Could you repeat the listing exactly, leaving out the pictures?

[Information supplied — start]

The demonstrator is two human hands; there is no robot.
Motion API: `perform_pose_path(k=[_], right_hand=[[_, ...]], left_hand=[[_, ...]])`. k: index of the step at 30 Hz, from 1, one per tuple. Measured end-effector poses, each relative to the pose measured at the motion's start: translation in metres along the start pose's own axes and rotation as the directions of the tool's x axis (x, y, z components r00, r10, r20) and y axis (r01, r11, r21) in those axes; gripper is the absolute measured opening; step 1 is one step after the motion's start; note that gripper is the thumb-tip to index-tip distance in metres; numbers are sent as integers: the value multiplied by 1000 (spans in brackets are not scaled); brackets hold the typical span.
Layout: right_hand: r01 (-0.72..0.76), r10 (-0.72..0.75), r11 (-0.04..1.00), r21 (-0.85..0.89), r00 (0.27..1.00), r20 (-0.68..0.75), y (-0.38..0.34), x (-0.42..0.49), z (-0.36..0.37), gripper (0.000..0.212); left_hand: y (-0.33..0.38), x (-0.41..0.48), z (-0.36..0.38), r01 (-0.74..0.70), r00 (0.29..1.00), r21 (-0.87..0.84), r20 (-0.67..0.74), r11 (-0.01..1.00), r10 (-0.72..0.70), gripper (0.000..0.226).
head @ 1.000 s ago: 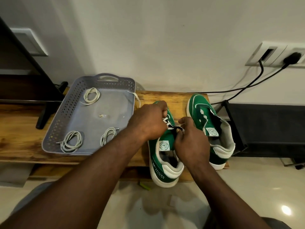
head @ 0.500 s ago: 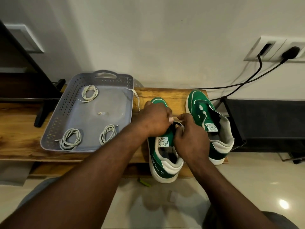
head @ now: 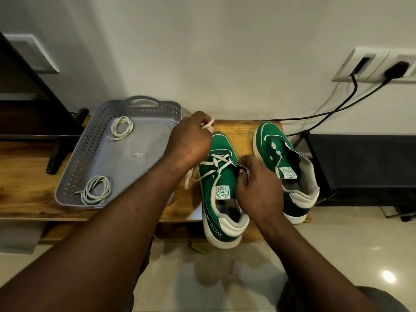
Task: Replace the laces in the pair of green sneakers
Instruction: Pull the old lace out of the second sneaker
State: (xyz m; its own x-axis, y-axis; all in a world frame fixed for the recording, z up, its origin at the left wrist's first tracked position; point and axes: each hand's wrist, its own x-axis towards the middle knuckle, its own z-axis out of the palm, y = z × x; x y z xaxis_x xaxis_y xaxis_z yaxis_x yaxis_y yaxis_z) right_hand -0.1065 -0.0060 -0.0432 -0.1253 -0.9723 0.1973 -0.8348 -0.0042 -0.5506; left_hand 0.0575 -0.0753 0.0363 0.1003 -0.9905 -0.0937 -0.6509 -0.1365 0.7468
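Note:
Two green sneakers with white soles stand on a wooden bench point(head: 243, 129). The left sneaker point(head: 221, 194) has a white lace point(head: 216, 164) crossed through its front eyelets, with loose ends trailing off its left side. My left hand point(head: 191, 140) is raised above the toe and pinches one end of that lace. My right hand point(head: 254, 183) grips the right eyelet edge of the same shoe beside the tongue. The right sneaker point(head: 286, 167) stands apart, its tongue open and no lace in it.
A grey perforated tray point(head: 74, 176) sits left of the shoes and holds two coiled white laces point(head: 121, 128) point(head: 95, 190) plus small scraps. Black cables point(head: 337, 109) run from wall sockets at the right. A black rack point(head: 364, 167) stands right of the bench.
My left hand has lifted up and away to the left, drawing the lace out through the eyelets. The crossed lacing on the left sneaker is now uncovered. My right hand stays on the shoe.

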Motion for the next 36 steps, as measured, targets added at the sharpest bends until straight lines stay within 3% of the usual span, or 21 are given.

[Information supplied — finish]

→ **Written answer**:
The demonstrator is two human hands; there is no robot.
Motion API: `perform_pose_path(k=[_], right_hand=[[_, ...]], left_hand=[[_, ...]])`. k: index of the step at 30 Hz, from 1, one per tuple. Measured end-effector poses, each relative to the pose measured at the motion's start: translation in metres along the start pose's own axes and rotation as the directions of the tool's x axis (x, y, z components r00, r10, r20) and y axis (r01, r11, r21) in those axes; gripper is the absolute measured opening; step 1 is one step after the motion's start; note that gripper is the thumb-tip to index-tip distance in metres; numbers are sent as integers: the value multiplied by 1000 (spans in brackets are not scaled); brackets hold the typical span.
Layout: right_hand: r01 (-0.72..0.76), r10 (-0.72..0.75), r11 (-0.04..1.00), r21 (-0.85..0.89), r00 (0.27..1.00), r20 (-0.68..0.75), y (-0.38..0.34), x (-0.42..0.49), z (-0.36..0.37), gripper (0.000..0.212); left_hand: y (-0.33..0.38), x (-0.41..0.48), z (-0.36..0.38), r01 (-0.74..0.70), r00 (0.29..1.00), r21 (-0.87..0.84), r20 (-0.67..0.74), r11 (-0.01..1.00), r10 (-0.72..0.70), gripper (0.000..0.226).
head @ 1.000 s ago: 
head @ 0.500 s ago: 
head @ now: 
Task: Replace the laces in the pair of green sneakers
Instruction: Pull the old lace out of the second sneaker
State: (xyz m; its own x-axis, y-axis; all in a world frame fixed for the recording, z up, its origin at the left wrist's first tracked position; point and axes: each hand's wrist, its own x-axis towards the middle knuckle, its own z-axis out of the palm, y = z × x; x y z xaxis_x xaxis_y xaxis_z yaxis_x yaxis_y yaxis_z) right_hand -0.1065 -0.0060 -0.0432 -0.1253 -0.9723 0.1973 -0.8348 -0.0042 -0.5506; left_hand 0.0575 -0.0753 0.0363 0.1003 -0.9905 -0.0937 -0.6509 -0.1365 0.7468
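Note:
Two green sneakers with white soles stand on a wooden bench point(head: 243, 129). The left sneaker point(head: 221, 194) has a white lace point(head: 216, 164) crossed through its front eyelets, with loose ends trailing off its left side. My left hand point(head: 191, 140) is raised above the toe and pinches one end of that lace. My right hand point(head: 254, 183) grips the right eyelet edge of the same shoe beside the tongue. The right sneaker point(head: 286, 167) stands apart, its tongue open and no lace in it.
A grey perforated tray point(head: 74, 176) sits left of the shoes and holds two coiled white laces point(head: 121, 128) point(head: 95, 190) plus small scraps. Black cables point(head: 337, 109) run from wall sockets at the right. A black rack point(head: 364, 167) stands right of the bench.
My left hand has lifted up and away to the left, drawing the lace out through the eyelets. The crossed lacing on the left sneaker is now uncovered. My right hand stays on the shoe.
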
Motion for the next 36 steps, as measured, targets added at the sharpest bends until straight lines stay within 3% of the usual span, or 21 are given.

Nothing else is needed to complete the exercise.